Différents niveaux de résistance
Les bactéries peuvent présenter divers niveaux de résistance : certaines sont résistantes à un antibiotique spécifique, d’autres à plusieurs (multirésistantes), et enfin, certaines deviennent panrésistantes, rendant tout traitement antibiotique inefficace. Ce phénomène est un processus d’adaptation naturelle, qui ne peut pas être totalement arrêté mais peut être ralenti. Les experts mettent en avant l’importance d’une utilisation appropriée des antibiotiques, soulignant qu’une prescription excessive contribue à l’augmentation des résistances. Une étude récente a révélé des lacunes dans la prescription d’antibiotiques dans les hôpitaux non universitaires en Allemagne.
Les bactéries qui ne réagissent plus aux traitements standards deviennent de plus en plus courantes, illustrant l’ampleur du problème des résistances.
Pratiques responsables dans l’utilisation des antibiotiques
Dans de nombreux hôpitaux universitaires en Allemagne, des équipes de gestion des antibiotiques (ABS) ont été mises en place. Ces équipes encouragent une utilisation réfléchie et responsable des antibiotiques, en identifiant d’abord le pathogène infectieux, puis en choisissant le traitement approprié et en ajustant la durée et la posologie.
À la Charité de Berlin, cette approche est également adoptée. Ulrike Trost, pharmacienne spécialisée en infectiologie, explique que l’objectif est d’utiliser les antibiotiques de manière ciblée et de les arrêter après un certain temps pour prévenir la propagation des résistances. Miriam Stegemann, responsable de l’équipe ABS, rappelle que les antibiotiques sont indispensables dans de nombreux domaines médicaux modernes, y compris lors d’interventions chirurgicales, de traitements de maladies auto-immunes, de chimiothérapies et en soins intensifs. Malheureusement, cette problématique n’est pas toujours perçue avec l’urgence qu’elle mérite.
Des résultats préliminaires montrent que certains médicaments peuvent aider à lutter contre les agents pathogènes résistants, comme ceux responsables de la gonorrhée.

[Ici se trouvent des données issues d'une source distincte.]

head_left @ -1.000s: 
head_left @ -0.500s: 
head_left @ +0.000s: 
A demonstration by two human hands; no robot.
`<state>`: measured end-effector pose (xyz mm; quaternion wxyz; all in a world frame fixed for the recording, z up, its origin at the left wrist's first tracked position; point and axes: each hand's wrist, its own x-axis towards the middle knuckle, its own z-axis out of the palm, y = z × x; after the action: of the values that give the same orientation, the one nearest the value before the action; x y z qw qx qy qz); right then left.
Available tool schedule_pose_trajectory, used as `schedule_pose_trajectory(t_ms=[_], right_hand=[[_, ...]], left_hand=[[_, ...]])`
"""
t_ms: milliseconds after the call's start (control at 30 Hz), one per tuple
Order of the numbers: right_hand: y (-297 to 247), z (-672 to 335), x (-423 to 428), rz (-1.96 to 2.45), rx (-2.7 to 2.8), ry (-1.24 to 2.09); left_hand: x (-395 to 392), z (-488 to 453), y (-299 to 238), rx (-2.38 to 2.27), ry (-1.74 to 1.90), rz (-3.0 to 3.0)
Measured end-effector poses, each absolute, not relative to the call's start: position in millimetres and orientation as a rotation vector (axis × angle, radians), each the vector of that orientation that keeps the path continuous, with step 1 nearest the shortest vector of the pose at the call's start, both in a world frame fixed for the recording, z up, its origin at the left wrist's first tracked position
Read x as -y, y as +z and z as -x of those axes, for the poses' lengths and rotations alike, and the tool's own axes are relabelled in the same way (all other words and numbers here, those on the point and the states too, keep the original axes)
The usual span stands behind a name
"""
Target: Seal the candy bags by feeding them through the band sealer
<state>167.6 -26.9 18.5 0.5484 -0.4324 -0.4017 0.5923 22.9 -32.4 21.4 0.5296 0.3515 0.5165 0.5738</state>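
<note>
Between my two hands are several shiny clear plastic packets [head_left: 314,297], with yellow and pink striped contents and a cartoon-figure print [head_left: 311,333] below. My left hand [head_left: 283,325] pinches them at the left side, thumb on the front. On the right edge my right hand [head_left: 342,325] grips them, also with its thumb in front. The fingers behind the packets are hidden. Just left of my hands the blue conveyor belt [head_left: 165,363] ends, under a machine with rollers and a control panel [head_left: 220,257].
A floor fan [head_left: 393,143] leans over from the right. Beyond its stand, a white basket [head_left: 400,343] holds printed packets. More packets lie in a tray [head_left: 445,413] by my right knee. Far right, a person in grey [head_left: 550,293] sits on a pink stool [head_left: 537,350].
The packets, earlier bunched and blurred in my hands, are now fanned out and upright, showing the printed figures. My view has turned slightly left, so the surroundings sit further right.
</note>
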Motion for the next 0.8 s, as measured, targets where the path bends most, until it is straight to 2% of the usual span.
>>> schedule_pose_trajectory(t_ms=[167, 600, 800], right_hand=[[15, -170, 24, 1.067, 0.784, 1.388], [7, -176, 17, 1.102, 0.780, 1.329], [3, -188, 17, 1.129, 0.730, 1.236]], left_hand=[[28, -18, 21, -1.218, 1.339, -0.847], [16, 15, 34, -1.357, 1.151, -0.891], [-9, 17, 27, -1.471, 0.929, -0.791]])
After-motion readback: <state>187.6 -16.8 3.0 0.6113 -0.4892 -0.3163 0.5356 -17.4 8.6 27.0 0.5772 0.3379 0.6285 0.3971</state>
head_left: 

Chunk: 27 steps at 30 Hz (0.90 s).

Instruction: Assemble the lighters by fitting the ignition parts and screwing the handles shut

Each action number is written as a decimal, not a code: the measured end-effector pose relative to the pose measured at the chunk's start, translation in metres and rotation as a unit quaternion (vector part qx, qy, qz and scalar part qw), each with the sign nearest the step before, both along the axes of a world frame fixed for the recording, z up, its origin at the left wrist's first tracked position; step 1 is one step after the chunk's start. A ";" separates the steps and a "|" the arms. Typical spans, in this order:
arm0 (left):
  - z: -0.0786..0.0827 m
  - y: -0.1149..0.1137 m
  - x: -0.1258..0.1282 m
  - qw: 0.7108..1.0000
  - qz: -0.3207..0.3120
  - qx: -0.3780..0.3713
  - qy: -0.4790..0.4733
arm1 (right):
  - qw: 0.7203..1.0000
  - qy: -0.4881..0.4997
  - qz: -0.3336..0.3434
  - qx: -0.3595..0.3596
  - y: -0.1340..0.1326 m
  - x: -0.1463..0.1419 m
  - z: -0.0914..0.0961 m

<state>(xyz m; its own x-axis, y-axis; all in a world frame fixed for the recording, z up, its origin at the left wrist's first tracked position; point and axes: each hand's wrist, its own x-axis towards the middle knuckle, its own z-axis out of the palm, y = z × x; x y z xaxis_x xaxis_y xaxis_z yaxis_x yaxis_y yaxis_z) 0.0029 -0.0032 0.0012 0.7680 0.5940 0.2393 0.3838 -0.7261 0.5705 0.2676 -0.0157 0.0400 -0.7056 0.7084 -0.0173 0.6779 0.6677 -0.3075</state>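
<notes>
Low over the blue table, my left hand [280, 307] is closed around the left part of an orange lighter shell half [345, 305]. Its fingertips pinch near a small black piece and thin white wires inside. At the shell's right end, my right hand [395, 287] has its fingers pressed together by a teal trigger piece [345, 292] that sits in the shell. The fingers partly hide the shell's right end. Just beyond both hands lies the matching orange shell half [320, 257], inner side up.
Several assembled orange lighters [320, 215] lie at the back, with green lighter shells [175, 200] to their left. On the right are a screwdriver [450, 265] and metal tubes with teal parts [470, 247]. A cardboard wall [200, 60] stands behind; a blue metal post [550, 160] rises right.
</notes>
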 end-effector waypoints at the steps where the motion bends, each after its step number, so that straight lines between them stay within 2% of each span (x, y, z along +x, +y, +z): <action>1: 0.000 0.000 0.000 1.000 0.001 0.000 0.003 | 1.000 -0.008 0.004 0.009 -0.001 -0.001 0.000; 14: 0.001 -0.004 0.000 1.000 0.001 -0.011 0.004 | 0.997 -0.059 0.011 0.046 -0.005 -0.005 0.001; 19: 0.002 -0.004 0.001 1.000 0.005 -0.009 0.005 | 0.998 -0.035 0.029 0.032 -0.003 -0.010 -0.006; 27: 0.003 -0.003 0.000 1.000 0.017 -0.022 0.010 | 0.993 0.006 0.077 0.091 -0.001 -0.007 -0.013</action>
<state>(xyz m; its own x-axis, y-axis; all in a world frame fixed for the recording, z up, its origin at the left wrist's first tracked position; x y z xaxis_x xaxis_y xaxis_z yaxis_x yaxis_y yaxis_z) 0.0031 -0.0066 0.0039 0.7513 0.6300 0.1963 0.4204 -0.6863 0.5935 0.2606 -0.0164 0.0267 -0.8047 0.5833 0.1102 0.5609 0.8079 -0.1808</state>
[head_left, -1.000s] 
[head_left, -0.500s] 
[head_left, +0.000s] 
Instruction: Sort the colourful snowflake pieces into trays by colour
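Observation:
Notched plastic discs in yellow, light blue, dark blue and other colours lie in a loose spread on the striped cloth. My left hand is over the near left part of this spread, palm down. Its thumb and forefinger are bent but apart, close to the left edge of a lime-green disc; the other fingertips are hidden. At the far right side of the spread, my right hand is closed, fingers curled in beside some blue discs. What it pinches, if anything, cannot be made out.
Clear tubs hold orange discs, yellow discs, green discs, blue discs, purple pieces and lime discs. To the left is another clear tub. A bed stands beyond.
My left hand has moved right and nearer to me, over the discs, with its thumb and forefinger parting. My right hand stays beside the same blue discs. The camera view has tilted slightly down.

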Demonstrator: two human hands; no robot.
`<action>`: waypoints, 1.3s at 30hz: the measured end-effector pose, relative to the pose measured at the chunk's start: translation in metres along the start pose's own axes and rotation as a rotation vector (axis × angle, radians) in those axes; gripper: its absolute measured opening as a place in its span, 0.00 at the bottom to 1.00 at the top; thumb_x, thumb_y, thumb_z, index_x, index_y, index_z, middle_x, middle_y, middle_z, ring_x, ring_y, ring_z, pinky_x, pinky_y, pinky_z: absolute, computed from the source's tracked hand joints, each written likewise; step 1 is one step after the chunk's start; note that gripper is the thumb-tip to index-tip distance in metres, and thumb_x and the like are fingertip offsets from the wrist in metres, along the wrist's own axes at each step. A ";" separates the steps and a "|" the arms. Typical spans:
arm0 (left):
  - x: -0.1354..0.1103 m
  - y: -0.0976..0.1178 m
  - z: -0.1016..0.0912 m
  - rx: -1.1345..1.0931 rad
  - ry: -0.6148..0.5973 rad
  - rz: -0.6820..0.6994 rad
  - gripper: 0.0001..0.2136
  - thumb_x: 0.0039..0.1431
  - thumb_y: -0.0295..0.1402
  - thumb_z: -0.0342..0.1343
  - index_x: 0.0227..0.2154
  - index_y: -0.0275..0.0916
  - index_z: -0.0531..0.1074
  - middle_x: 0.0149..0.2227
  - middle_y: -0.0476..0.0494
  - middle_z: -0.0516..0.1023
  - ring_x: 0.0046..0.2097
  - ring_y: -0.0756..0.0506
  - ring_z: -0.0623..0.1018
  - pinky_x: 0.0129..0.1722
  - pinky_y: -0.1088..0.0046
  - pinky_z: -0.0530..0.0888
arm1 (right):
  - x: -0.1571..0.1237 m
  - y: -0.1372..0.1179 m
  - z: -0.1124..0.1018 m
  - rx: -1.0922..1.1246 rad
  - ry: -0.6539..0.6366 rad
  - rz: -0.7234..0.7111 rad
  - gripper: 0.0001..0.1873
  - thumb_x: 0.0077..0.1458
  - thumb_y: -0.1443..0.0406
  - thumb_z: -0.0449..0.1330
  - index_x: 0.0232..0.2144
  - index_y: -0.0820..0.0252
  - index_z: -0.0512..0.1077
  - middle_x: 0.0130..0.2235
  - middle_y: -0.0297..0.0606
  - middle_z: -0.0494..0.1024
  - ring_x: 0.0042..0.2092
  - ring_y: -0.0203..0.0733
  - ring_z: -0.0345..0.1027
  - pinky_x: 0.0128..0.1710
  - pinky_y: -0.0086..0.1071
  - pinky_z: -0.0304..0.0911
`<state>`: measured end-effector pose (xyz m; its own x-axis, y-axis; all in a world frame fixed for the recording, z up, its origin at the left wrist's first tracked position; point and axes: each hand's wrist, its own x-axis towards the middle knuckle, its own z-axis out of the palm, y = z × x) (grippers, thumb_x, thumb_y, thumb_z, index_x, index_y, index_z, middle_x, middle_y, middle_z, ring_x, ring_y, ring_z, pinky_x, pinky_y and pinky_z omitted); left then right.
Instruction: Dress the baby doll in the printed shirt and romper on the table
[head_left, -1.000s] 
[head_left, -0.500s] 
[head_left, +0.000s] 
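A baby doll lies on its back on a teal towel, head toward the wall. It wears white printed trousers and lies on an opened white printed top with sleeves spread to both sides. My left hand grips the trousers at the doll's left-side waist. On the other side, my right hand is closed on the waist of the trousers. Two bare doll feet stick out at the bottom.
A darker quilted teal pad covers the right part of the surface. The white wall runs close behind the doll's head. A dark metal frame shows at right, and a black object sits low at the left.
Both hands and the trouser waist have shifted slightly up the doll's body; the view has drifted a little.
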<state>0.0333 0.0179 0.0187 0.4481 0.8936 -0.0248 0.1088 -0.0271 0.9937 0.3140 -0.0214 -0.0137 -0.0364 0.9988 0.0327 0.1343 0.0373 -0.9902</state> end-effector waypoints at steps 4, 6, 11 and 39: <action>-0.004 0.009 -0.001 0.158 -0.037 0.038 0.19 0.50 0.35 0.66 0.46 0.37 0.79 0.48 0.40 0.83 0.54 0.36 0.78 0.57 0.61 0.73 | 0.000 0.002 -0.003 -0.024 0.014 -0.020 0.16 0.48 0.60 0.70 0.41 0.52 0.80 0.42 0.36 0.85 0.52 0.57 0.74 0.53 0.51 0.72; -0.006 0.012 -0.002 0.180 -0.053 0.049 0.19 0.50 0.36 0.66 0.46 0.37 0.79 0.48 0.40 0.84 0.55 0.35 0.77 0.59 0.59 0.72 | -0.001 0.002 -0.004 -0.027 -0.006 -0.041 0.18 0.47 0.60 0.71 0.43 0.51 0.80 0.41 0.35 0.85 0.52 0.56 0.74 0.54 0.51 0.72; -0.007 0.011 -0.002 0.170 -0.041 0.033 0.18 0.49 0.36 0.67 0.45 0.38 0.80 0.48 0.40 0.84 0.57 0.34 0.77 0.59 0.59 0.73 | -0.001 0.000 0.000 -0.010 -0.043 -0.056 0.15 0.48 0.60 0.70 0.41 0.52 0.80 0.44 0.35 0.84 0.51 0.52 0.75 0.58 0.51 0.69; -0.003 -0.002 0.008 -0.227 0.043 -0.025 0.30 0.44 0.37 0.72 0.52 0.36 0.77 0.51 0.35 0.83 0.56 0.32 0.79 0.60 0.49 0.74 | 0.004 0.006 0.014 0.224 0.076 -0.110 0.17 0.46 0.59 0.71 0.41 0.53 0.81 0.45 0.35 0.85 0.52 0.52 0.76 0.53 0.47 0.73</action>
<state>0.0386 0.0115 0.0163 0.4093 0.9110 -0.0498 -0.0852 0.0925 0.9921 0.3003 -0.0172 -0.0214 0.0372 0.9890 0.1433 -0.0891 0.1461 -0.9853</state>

Prévenir les résistances et promouvoir la vaccination
Il est crucial d’éduquer non seulement les médecins, mais aussi les patients sur l’utilisation appropriée des antibiotiques. Stegemann souligne l’importance de ne pas se sentir mal conseillé lorsque les médecins choisissent de ne pas prescrire d’antibiotiques. Des enquêtes révèlent qu’une grande partie de la population européenne ignore que les antibiotiques ne sont efficaces que contre les bactéries et non contre les virus, ce qui est souvent le cas dans les infections respiratoires.
Les experts recommandent également la vaccination, par exemple contre la diphtérie, la méningite, la coqueluche et le tétanos, pour réduire le besoin d’antibiotiques. Moins les bactéries provoquent de maladies, moins il y a besoin de traitements antibiotiques. En parallèle, il est essentiel d’investir davantage dans le développement de nouveaux antibiotiques et dans la recherche de solutions innovantes pour faire face à ce défi croissant.
Le documentaire ARD Savoir, intitulé ‘Quand ton médicament ne fonctionne plus – Lena Ganschow et la crise des antibiotiques’, sera diffusé le 18 novembre 2024 à 22h50 sur la première chaîne ou disponible dès maintenant dans le Mediathek ARD.
Ce sujet sera également abordé dans l’émission ‘Quand ton médicament ne fonctionne plus’, diffusée le 18 novembre 2024 à 22h50.